Com a melhora no quadro, em 22 de março, ele foi transferido para o Hospital Regional de Taguatinga (HRT). “A médica disse que ele só ficaria dois dias lá, fiquei feliz demais”, recorda Gorete. “Fui à papelaria, comprei cartolina e balão para fazer cartazes para recebê-lo quando ele saísse do hospital”. À esposa, Antônio disse que estava indo para casa, que ela preparasse o carro para buscá-lo.
Contudo, dois dias depois da internação, o quadro de Antônio piorou. “Ele me ligou e disse que iam intubá-lo ‘Não se preocupe’, foi a última coisa que ouvi dele”. Com o agravamento da condição pulmonar, Antônio morreu em 25 de março. “Eu não consigo me conformar. Ele saiu bem, andando da UTI e, de repente, poucos dias depois, ele morre”, lamenta a viúva. “Foi uma surpresa péssima, horrível”.
Tratamento psicológico
O projeto visa auxiliar os participantes a atravessar justamente esses sentimentos.
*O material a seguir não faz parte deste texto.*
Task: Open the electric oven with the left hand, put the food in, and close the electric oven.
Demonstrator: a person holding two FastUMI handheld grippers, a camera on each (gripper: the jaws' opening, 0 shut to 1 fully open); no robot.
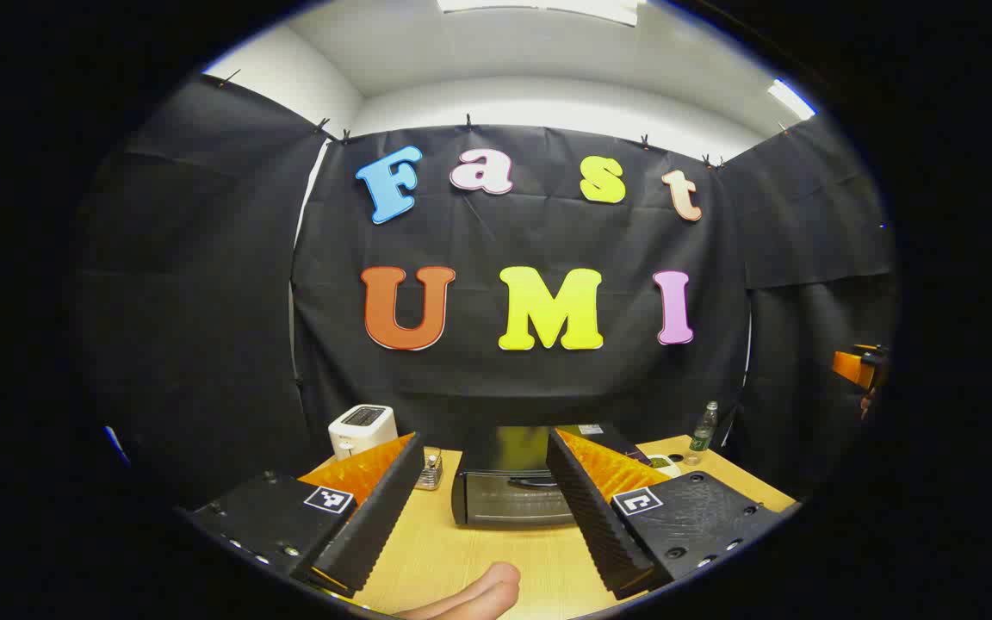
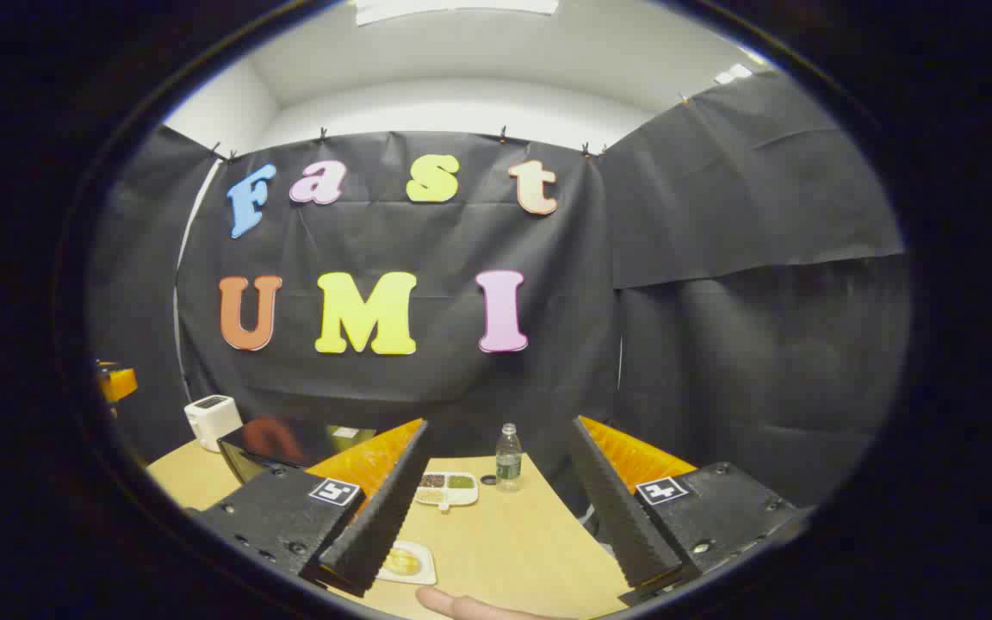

Ao todo, são seis encontros virtuais baseados em uma terapia narrativa: “A lógica é ter um espaço de compartilhamento de dores, mas também de identificação de legados que foram deixados por essa pessoa querida e o que se pode fazer dali para frente”, pontua Larissa Polejack.
Nas rodas de conversa, é comum que os participantes ainda tragam fotos e objetos que remetem à pessoa que perderam. “Como a gente não pode fazer o ritual de despedida, o grupo também serve para elaborar esse momento”, diz a psicóloga. “A gente nota que as pessoas vão criando outras redes de apoio e solidariedade que extrapolam aquele encontro, é muito bonito”.
O grupo de psicólogos, formado por profissionais da Secretaria de Saúde e também mestrandos e doutorandos da UnB, passa por uma capacitação para abordar o luto. O tema agora faz parte, inclusive, da formação dos estudantes de graduação. “A ideia é que saiam da universidade preparados, porque vamos lidar com esse luto por muito tempo”.
Como a procura é crescente, a professora diz que novas vagas devem ser abertas. A orientação é encaminhar o nome para o e-mail do grupo (veja quadro) e informar que quer incluir o nome na lista de espera para ser chamado na próxima etapa.
Gorete guarda com carinho as lembranças de Antônio, com quem teve três filhos. “Em 2019 fizemos uma viagem de carro de dois meses pelo Maranhão e Piauí, visitou todos os parentes, encontrou um irmão que não via há 50 anos. Foi a despedida dele”, diz. “Me comoveu demais o tanto que as pessoas gostavam dele, não tinha noção, recebi muitas mensagens, fiquei admirada de como ele era querido”.